What to work on
Leave the pictures out. Transcribe exactly every line from the start of the records through the one containing "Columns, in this".

(Stored dataset items)
◆ ◆ ◆ ◆ ◆ ◆ ◆

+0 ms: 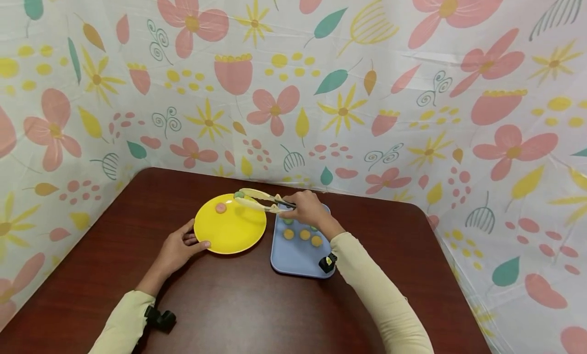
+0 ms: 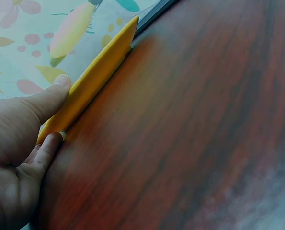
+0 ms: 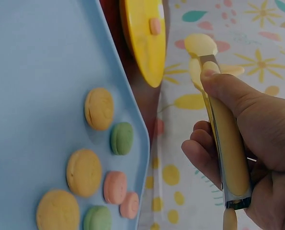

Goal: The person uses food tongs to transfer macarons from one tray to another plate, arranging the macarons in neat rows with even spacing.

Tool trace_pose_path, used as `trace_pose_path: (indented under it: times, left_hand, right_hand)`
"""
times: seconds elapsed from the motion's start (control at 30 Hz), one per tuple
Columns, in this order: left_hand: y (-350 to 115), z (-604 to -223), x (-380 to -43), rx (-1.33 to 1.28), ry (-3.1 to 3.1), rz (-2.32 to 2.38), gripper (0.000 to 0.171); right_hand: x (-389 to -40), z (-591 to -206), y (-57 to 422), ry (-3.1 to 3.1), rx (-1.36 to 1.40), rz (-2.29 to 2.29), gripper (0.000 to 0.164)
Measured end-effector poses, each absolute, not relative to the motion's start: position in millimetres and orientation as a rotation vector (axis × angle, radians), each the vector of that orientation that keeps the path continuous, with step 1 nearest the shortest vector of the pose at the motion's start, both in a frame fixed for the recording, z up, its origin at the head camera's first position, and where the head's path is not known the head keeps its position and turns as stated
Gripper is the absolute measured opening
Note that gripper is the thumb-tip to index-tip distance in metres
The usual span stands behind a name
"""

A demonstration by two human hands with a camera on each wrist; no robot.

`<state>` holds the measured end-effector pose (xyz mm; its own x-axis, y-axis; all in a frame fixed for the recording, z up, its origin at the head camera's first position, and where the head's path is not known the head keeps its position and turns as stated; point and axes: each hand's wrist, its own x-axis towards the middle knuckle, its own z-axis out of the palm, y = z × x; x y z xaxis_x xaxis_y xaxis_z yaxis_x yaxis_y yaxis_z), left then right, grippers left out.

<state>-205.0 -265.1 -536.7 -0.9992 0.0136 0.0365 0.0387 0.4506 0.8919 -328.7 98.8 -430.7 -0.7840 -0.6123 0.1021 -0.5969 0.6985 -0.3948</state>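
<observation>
My left hand (image 1: 176, 249) grips the near left rim of a yellow plate (image 1: 229, 237), thumb on top and fingers at the edge; the left wrist view shows this hand (image 2: 17, 153) at the plate's rim (image 2: 96, 72). In my right hand (image 1: 309, 210) are kitchen tongs (image 1: 258, 194) with cream tips and a metal handle, pointing left over the plate. Between their tips is a green macaron (image 1: 239, 194), above the plate's far side. A pink macaron (image 1: 221, 208) lies on the plate. The right wrist view shows the fingers wrapped about the tongs' handle (image 3: 228, 153).
Right of the plate stands a blue tray (image 1: 298, 262), partly beneath my right forearm. It bears several macarons: yellow (image 3: 84, 172), green (image 3: 121, 138) and pink (image 3: 115, 187). Both stand on a dark wooden table (image 1: 247, 308), with a flowered cloth (image 1: 293, 89) hanging behind.
</observation>
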Motion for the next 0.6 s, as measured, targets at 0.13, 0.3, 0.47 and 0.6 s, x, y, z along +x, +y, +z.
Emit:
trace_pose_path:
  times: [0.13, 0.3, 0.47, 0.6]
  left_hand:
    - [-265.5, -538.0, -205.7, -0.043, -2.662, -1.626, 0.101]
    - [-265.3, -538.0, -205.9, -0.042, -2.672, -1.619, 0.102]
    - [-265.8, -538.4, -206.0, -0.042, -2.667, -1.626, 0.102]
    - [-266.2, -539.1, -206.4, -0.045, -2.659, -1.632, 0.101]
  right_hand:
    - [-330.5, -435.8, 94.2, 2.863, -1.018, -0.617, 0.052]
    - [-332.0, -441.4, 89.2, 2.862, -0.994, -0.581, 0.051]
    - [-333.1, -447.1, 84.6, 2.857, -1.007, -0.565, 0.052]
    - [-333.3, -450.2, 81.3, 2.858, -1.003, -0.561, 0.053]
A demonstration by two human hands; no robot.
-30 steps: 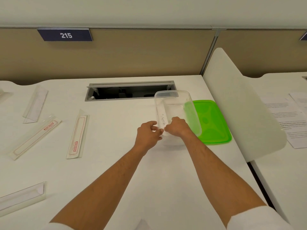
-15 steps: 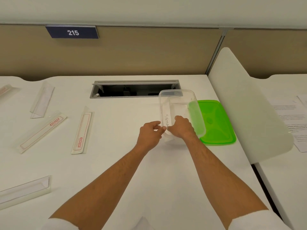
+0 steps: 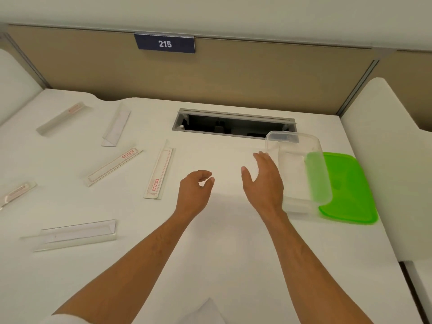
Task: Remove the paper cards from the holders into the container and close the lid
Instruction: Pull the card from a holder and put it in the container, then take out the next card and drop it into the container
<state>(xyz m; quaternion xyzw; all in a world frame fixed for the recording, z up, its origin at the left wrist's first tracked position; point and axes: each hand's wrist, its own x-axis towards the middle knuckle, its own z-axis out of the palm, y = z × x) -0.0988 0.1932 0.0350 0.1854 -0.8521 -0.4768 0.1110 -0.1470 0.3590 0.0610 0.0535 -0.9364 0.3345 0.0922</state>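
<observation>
A clear plastic container [image 3: 297, 169] is sitting open on a white desk [image 3: 222, 242], toward the right side, just in front of a long cable slot [image 3: 233, 123] cut into the desktop. What is lying inside the container is too faint to make out. Its green lid [image 3: 346, 190] is lying flat on the desk, touching the container's right side and partly showing through the clear wall.

The right hand [image 3: 264, 181] is hovering just left of the container with fingers spread and palm open, holding nothing; whether it is brushing the container's wall cannot be told. The left hand [image 3: 195, 190] is floating above the desk a little farther left, fingers loosely curled, thumb and forefinger close together, also holding nothing. Both forearms are reaching in from the bottom edge, with white sleeves showing.

Clear plastic holders are lying scattered across the left half of the desk. The nearest holder [image 3: 159, 170] is lying beside the left hand with a red-printed card inside. Another holder [image 3: 113, 166] with a red-printed card is lying at an angle farther left. A triangular holder [image 3: 74, 233] is resting near the front left, and three more are lying toward the far left and back.

A tan partition [image 3: 233, 76] is standing behind the desk, bearing a dark blue sign [image 3: 164, 43] reading 215.
</observation>
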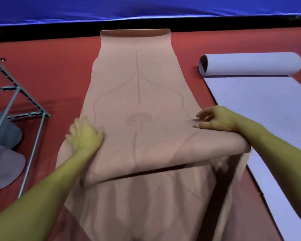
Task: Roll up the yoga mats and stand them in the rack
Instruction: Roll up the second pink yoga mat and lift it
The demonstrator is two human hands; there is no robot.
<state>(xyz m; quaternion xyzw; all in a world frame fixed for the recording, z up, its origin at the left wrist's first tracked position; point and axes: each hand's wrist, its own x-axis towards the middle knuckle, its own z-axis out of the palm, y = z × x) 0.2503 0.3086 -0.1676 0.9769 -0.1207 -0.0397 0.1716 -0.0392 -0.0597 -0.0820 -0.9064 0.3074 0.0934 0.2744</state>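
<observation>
Light was dim and even, colours cast oddly, skin greenish. The picture was soft throughout, the right hand (215, 119) motion-blurred. Wide-angle bending curved the edges. Shadows were faint.

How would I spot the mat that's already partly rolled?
Start at the red floor and look right of the pink mat under both hands. The lavender mat lies there. Only its far end is curled into a thick roll.
</observation>
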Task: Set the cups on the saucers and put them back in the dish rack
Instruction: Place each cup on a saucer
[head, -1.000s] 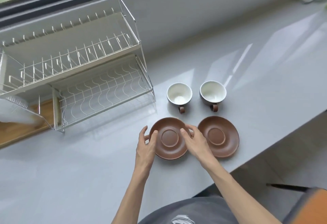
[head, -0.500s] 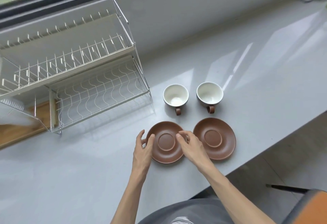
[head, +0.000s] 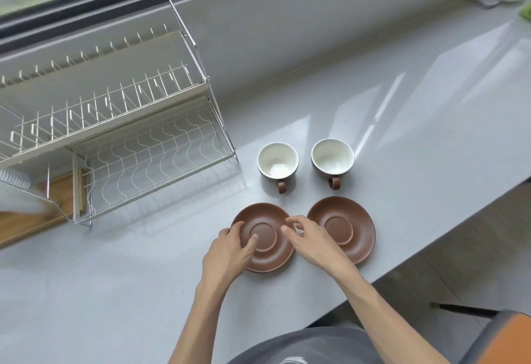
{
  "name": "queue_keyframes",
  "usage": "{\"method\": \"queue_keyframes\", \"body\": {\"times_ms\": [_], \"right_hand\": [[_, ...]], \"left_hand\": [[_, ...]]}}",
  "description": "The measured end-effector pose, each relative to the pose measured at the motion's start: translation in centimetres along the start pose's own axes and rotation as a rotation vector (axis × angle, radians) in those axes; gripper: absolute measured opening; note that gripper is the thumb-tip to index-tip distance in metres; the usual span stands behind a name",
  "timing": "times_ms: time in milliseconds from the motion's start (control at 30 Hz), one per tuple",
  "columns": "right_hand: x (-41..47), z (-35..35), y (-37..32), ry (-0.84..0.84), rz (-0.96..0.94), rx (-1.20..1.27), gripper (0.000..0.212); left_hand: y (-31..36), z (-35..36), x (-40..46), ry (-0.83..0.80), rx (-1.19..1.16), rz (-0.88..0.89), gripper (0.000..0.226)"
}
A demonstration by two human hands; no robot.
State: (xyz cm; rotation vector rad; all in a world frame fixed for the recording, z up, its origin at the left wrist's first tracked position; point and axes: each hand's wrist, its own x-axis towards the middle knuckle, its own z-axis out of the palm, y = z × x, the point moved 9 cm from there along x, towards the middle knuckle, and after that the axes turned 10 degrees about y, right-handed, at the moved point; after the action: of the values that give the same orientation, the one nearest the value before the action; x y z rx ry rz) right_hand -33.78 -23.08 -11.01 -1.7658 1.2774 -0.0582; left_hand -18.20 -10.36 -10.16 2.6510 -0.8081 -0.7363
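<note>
Two brown saucers lie side by side near the counter's front edge, the left saucer (head: 265,221) and the right saucer (head: 349,220). Behind them stand two empty cups, white inside with brown handles turned toward me: the left cup (head: 277,161) and the right cup (head: 332,158). My left hand (head: 230,251) rests on the left saucer's left rim, thumb on top of the dish. My right hand (head: 310,241) hovers at that saucer's right rim, fingers curled and slightly apart. The white two-tier wire dish rack (head: 120,122) stands empty to the left.
A grey counter (head: 402,133) runs under a window sill. A wooden board (head: 31,222) lies under the rack's left part. The counter's front edge (head: 448,208) drops off at the right, with an orange chair (head: 505,337) below.
My left hand has slid further onto the left saucer, its thumb now on the dish. My right hand stays at the right rim. The view shifted slightly.
</note>
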Motion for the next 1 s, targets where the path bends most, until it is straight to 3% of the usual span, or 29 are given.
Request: {"method": "queue_keyframes", "body": {"times_ms": [200,333,600,1000], "right_hand": [[0.6,-4.6,-1.6,0.023,-0.12,-0.218,0.052],[1.0,-9.0,-2.8,0.189,-0.196,-0.449,0.05],[3.5,-14.9,-2.6,0.479,-0.253,-0.249,0.052],[9.3,-16.8,1.0,0.467,-0.162,-0.038,0.052]], "left_hand": [[4.1,-1.8,0.7,0.075,0.245,0.149,0.057],[8.4,-2.4,1.2,0.123,0.274,0.246,0.057],[17.5,-1.8,2.4,0.35,0.013,0.421,0.055],[22.2,2.1,5.9,0.234,-0.361,0.293,0.061]]}}
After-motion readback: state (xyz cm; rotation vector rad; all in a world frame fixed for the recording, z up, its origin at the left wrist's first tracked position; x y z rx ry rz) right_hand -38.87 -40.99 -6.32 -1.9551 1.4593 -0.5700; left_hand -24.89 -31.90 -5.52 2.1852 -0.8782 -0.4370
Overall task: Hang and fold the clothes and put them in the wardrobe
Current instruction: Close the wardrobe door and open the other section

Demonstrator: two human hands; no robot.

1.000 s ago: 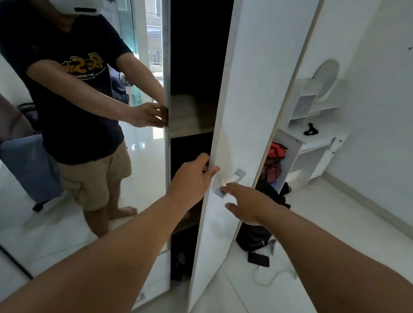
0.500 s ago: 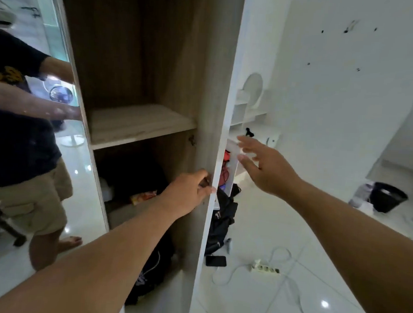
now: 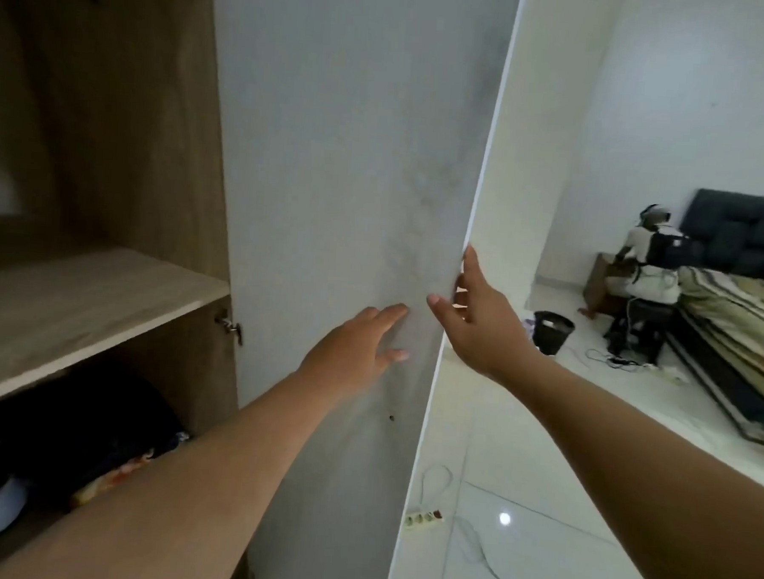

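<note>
Head view, looking at an open wardrobe [image 3: 104,150] with wood-grain inner walls. White wardrobe door [image 3: 346,176] swung open, inner face toward the camera, free edge at right. Left hand [image 3: 355,345] laid flat on the door's inner face, fingers [image 3: 390,314] straight and spread, gripping nothing. Right hand [image 3: 471,320] at the door's free edge, thumb on the inner face, other fingers reaching round the edge to the far side, holding the door loosely. Both hands close together, just left and right of that edge. Wooden shelf [image 3: 83,300] inside the wardrobe at left, level with the hands. Dark folded clothes [image 3: 72,432] below the shelf, well apart from both hands, beside a pale blue item, unclear what. Metal hinge [image 3: 230,325] at the shelf's right end. White power strip [image 3: 423,519] on the tiled floor. Bed [image 3: 737,325] at far right, a seated person [image 3: 647,263] beside it, near a black bin [image 3: 553,331].
</note>
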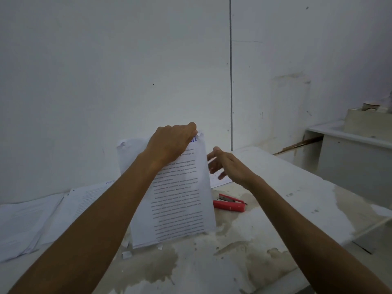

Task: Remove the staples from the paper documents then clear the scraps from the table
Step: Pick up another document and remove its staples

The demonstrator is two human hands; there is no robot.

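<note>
Our left grip [172, 143] pinches the document's [180, 200] torn top corner; our right grip [226, 164] hangs open beside. We peel slowly, bottom edge braced on the surface [275, 209].

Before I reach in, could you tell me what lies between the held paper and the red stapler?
Bare table between paper and stapler, in the head view.

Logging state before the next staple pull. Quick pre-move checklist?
1. Left hand grips the held document at its top corner: ok.
2. Right hand free: ok, open, holding nothing.
3. Red stapler reachable: ok, on the table beside the document.
4. Staple still in the torn corner: cannot tell.
5. Scraps cleared: not ok.
6. Other papers stacked left: ok.
</note>
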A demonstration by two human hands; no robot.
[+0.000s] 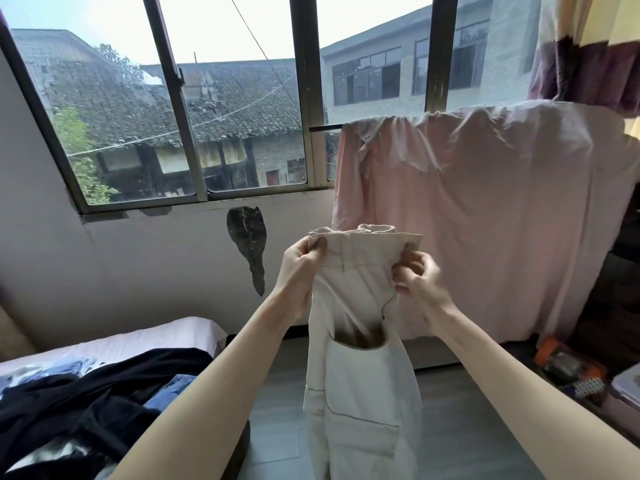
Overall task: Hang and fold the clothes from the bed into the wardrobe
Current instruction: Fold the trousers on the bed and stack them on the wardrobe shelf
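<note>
- The left hand [300, 263] pinches the waistband corner of the cream trousers [360, 341], thumb on the front.
- The right hand [417, 282] grips the opposite side of the waist, fingers curled into the cloth.
- The trousers hang straight down between the arms, above the floor [467, 427].
- Dark and blue clothes [86, 400] lie heaped on the bed [166, 336] at lower left.
- A pink sheet [485, 220] drapes just behind.

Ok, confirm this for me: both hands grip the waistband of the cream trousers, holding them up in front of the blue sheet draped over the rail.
One detail is off: the sheet draped over the rail is pink, not blue. The head view shows it. The rest holds: the left hand and the right hand both grip the waistband of the cream trousers, holding them up in front of it.
</note>
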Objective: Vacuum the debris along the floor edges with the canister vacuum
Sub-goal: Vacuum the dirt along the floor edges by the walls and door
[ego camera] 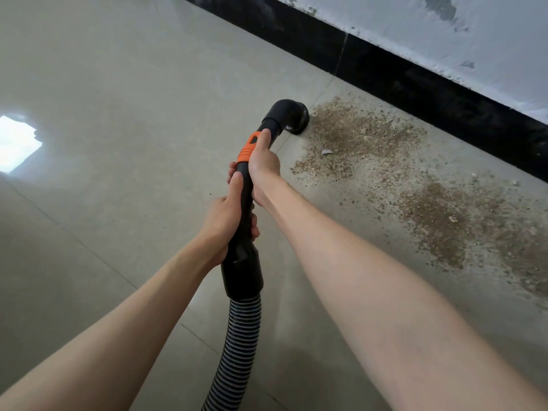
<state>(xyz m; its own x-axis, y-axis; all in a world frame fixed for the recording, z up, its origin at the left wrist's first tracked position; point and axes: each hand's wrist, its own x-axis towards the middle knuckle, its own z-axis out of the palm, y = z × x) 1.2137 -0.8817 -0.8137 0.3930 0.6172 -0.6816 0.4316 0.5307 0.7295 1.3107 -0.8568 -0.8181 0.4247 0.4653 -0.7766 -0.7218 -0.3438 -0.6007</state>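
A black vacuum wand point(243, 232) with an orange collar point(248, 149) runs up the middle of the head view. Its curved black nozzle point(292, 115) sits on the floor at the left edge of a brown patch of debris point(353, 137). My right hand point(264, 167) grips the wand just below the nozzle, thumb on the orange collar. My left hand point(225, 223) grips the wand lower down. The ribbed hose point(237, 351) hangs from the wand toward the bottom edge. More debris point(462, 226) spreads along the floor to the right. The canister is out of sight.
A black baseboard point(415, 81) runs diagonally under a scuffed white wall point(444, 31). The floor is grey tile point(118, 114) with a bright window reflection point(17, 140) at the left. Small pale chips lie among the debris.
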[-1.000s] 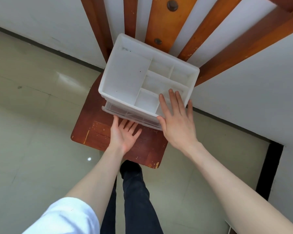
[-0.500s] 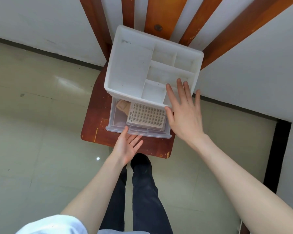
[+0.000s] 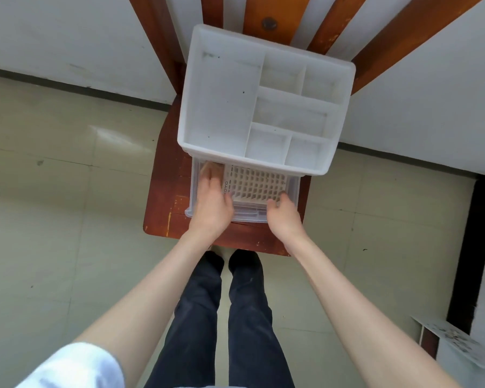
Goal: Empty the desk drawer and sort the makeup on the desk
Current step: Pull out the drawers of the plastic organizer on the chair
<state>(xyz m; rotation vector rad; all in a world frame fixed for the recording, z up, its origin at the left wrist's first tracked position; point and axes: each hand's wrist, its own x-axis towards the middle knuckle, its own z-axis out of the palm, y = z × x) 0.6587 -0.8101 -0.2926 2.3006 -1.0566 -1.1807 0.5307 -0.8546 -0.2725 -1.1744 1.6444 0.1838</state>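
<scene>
Floor [image 3: 53, 208]: pale tiles, far left and all around the small stand.

Surface [image 3: 163, 208]: a small red-brown wooden top, chipped along its near edge. It carries a white organiser [image 3: 224, 107] with an open, divided top tray; the compartments look bare.

Drawer [image 3: 192, 200]: clear plastic, pulled out toward the near side from under the organiser, so its contents can be reached from above.

Left hand [image 3: 212, 204]: reaches into the left part of the drawer, fingers extended forward over a tan item [image 3: 212, 169] at the far left corner. The fingertips blur into it; cannot tell whether they grasp it or only touch it.

Grid insert [image 3: 256, 182]: a beige, many-celled holder, probably for lipsticks, filling the middle and right of the drawer. Lettering along its left edge reads roughly "KOYO"; partly covered by the left hand, so not certain.

Right hand [image 3: 282, 212]: at the near right corner of the grid insert, fingers curled down against its edge, apparently grasping that corner. The placement suits lifting the insert out as one piece, one hand at each side.

Judgement: emptying has only begun; nothing yet lies sorted on the surface.

Far right, near: a white box [image 3: 465, 351] with a speckled top, well apart from the work.
</scene>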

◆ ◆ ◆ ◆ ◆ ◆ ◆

Result of the task
+0 ms: 
+0 ms: 
+0 ms: 

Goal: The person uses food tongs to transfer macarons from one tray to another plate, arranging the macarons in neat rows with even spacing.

Tool trace_pose_path, used as `trace_pose_path: (indented under it: times, left_hand, right_hand)`
"""
times: seconds elapsed from the motion's start (control at 30 Hz), one per tuple
Columns, in this order: left_hand: y (-350 to 115), z (-604 to -223), x (-380 to -43), rx (-1.33 to 1.28), ry (-3.1 to 3.1), rz (-2.32 to 2.38), gripper (0.000 to 0.171); right_hand: x (-389 to -40), z (-591 to -206), y (-57 to 422), ry (-3.1 to 3.1), rx (-1.36 to 1.40), rz (-2.29 to 2.29), gripper (0.000 to 0.164)

Here is where the answer stops.